Big picture: Ivy Bridge graphics (and Intel drivers) on Atom at 32 nm around year end. "It looks like the ValleyView Atoms will offer up about 4x the performance of the current CedarView Atoms. Goodbye Atoms with PowerVR graphics!" At 22 nm, Atom may be a dominant low end gaming platform. Gradually, the pieces are starting to some together.

If accurate, is there any word to describe it other than Huh?
Intel video drivers may not be up to par with NV and AMD, but the Tungsten PowerVR drivers are a complete mess. If they're really getting rid of PowerVR designs, we should rejoice! Nothing against PowerVR or Tungsten specifically, but either Intel should be able to make the drivers, or PowerVR should.

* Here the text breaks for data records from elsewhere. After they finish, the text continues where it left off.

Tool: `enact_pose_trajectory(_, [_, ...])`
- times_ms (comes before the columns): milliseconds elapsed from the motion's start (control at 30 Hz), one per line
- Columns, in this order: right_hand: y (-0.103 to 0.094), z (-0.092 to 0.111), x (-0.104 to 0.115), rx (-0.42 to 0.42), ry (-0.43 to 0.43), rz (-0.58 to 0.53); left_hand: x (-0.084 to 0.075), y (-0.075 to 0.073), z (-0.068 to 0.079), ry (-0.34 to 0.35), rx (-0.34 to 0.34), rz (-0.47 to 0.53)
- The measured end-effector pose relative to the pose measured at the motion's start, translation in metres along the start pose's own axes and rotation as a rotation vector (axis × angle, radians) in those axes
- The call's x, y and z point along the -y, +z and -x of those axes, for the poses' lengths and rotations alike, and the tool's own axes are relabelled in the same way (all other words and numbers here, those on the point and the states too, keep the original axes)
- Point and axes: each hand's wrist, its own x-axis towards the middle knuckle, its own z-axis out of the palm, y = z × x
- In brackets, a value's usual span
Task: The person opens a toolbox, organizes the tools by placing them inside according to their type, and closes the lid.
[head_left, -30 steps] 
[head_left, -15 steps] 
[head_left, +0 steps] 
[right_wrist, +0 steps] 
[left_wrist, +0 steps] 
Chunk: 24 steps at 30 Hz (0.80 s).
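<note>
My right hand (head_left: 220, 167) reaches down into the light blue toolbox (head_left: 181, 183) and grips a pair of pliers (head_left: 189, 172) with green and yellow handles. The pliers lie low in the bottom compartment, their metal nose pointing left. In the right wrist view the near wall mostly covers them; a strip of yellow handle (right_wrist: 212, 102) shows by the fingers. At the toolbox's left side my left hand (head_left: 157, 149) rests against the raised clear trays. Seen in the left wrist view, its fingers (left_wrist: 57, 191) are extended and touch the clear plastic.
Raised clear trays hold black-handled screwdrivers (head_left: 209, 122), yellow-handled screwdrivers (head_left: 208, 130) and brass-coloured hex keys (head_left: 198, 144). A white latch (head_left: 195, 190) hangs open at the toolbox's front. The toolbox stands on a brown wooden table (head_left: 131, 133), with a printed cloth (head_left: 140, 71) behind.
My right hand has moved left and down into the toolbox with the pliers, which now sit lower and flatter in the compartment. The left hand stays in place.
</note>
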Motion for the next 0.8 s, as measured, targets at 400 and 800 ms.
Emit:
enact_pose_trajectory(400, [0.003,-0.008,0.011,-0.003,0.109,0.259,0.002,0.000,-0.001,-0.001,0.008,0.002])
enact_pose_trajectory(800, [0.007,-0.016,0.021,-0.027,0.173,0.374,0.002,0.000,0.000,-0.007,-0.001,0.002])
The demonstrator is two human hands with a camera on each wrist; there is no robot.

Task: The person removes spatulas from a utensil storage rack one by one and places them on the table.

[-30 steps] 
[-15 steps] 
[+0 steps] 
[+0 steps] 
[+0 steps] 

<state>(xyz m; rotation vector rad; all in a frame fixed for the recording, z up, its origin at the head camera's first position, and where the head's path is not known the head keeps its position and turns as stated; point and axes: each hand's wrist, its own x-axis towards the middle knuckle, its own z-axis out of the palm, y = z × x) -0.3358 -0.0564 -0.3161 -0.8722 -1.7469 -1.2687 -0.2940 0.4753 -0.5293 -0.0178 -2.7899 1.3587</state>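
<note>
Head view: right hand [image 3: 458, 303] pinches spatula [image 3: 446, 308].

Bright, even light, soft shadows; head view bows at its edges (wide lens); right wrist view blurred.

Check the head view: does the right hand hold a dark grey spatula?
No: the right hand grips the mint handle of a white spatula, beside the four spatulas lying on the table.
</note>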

Eh, I doubt it'll be as fast as an E-450 GPU necessarily
If it can do full-speed 1080i decoding+deinterlacing in hardware, with no artifacts or crashes, it will be more than fast enough. The PowerVR chips have had non-support, and bad support. Bad support as in BSODs, kernel panics, and X server crashes.
 
I was hoping for the ib version of the celeron 807UE. The ib equivalent should be a single core running at around 1.2GHz at just 10 watts. That thing would slaughter any and all atoms and brazos's.
 
As both Phoronix and XbitLabs have either walked back or softened the references to 32 nm, it appears IntelUser2000 is correct. This is a 22 nm product.